▶ [PROBLEM DETAILS] Repeat exactly, and only, the lines of the entries below from the one with "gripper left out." through the one with "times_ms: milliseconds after", both ends included.
(Beginning of LISTED RECORDS)
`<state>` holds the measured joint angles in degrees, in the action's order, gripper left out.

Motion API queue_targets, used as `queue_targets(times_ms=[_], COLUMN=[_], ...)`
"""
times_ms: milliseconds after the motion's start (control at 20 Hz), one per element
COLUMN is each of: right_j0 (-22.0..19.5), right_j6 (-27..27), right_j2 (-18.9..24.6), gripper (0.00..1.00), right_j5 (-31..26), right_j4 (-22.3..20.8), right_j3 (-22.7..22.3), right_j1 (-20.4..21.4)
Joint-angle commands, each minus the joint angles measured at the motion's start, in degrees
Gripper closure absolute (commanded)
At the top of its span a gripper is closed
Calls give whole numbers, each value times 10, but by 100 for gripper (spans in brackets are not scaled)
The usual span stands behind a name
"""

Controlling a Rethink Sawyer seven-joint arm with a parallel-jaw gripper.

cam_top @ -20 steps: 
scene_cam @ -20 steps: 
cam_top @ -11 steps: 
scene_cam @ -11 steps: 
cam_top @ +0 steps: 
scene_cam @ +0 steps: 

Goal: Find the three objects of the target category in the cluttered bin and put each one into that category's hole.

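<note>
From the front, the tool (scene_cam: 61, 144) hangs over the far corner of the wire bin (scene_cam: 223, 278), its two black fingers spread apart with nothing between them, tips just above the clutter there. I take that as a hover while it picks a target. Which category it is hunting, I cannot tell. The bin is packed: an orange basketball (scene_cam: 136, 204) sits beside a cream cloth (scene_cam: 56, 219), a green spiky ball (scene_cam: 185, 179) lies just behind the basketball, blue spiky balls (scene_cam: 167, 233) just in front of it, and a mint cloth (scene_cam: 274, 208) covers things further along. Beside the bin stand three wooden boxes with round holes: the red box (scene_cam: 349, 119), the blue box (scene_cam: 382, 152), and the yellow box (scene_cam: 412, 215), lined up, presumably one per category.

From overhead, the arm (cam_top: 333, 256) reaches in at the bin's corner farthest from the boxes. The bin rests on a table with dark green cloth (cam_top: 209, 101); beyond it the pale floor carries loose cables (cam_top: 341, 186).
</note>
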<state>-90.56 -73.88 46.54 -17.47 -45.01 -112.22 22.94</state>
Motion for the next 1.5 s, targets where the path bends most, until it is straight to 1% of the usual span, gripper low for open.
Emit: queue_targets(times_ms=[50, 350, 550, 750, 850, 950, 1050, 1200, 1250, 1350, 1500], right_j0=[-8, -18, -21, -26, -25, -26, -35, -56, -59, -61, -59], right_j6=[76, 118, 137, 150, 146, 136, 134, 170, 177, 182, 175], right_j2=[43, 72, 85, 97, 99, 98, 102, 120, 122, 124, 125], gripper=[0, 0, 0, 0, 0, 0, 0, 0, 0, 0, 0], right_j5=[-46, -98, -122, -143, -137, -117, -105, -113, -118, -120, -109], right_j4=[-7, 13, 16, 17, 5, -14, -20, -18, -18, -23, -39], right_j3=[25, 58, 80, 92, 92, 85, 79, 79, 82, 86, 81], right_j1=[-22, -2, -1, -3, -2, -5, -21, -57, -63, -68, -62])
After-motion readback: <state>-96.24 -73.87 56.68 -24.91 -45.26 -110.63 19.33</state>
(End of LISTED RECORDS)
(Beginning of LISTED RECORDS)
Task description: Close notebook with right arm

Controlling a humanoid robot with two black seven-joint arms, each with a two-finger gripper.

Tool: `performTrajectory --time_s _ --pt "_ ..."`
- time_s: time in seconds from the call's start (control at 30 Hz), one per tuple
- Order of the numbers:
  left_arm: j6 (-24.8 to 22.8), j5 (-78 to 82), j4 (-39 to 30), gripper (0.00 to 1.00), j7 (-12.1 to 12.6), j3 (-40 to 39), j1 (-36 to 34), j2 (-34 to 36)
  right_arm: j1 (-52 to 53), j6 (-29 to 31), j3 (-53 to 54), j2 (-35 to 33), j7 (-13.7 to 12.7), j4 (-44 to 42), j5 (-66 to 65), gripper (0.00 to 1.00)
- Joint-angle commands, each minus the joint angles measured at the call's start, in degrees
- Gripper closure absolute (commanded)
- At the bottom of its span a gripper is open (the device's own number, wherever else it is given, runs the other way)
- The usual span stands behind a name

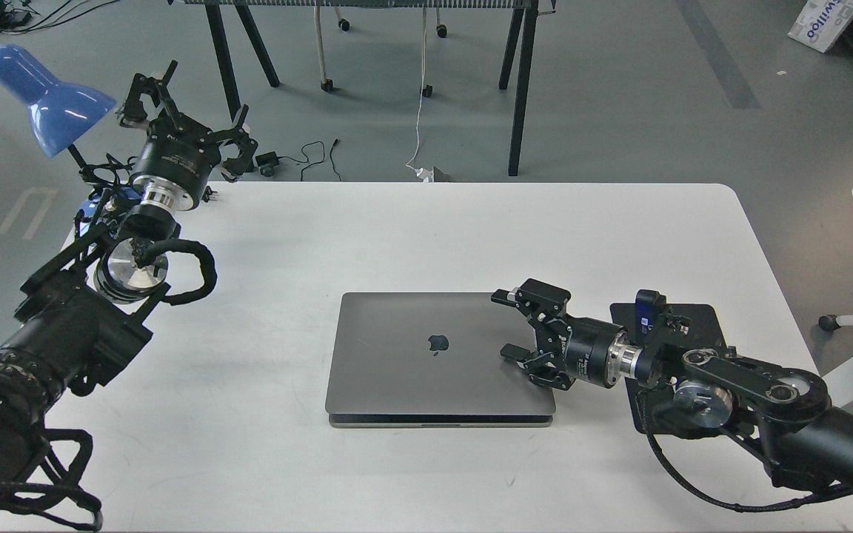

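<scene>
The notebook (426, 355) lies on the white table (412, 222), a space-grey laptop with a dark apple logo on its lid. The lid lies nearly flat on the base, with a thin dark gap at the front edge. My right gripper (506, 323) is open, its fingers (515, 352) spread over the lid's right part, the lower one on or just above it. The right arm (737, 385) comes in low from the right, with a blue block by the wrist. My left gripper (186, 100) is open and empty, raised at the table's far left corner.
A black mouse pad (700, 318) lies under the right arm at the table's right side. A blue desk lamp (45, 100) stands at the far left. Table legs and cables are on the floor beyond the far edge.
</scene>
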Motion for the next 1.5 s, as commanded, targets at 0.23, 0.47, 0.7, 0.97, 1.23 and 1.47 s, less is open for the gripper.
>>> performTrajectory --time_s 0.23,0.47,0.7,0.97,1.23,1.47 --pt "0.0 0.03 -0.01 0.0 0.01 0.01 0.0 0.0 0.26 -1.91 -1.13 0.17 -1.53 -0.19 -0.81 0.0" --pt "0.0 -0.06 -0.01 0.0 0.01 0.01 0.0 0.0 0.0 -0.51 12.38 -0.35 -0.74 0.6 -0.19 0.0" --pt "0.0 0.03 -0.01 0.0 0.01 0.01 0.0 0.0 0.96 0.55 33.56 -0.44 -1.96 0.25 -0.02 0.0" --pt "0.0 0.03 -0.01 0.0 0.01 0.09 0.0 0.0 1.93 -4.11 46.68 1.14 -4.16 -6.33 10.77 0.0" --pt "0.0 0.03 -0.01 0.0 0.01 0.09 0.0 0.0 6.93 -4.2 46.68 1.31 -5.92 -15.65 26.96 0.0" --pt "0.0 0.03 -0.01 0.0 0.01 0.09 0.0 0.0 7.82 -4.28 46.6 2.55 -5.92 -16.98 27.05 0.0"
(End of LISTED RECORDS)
▶ [FINISHED TASK]
`<state>` holds the measured joint angles in degrees, in the action's order, gripper left out.

Motion API queue_targets, used as `queue_targets(times_ms=[_], COLUMN=[_], ...)`
"""
times_ms: milliseconds after the motion's start (control at 20 Hz), one per element

Nothing more is required for this answer.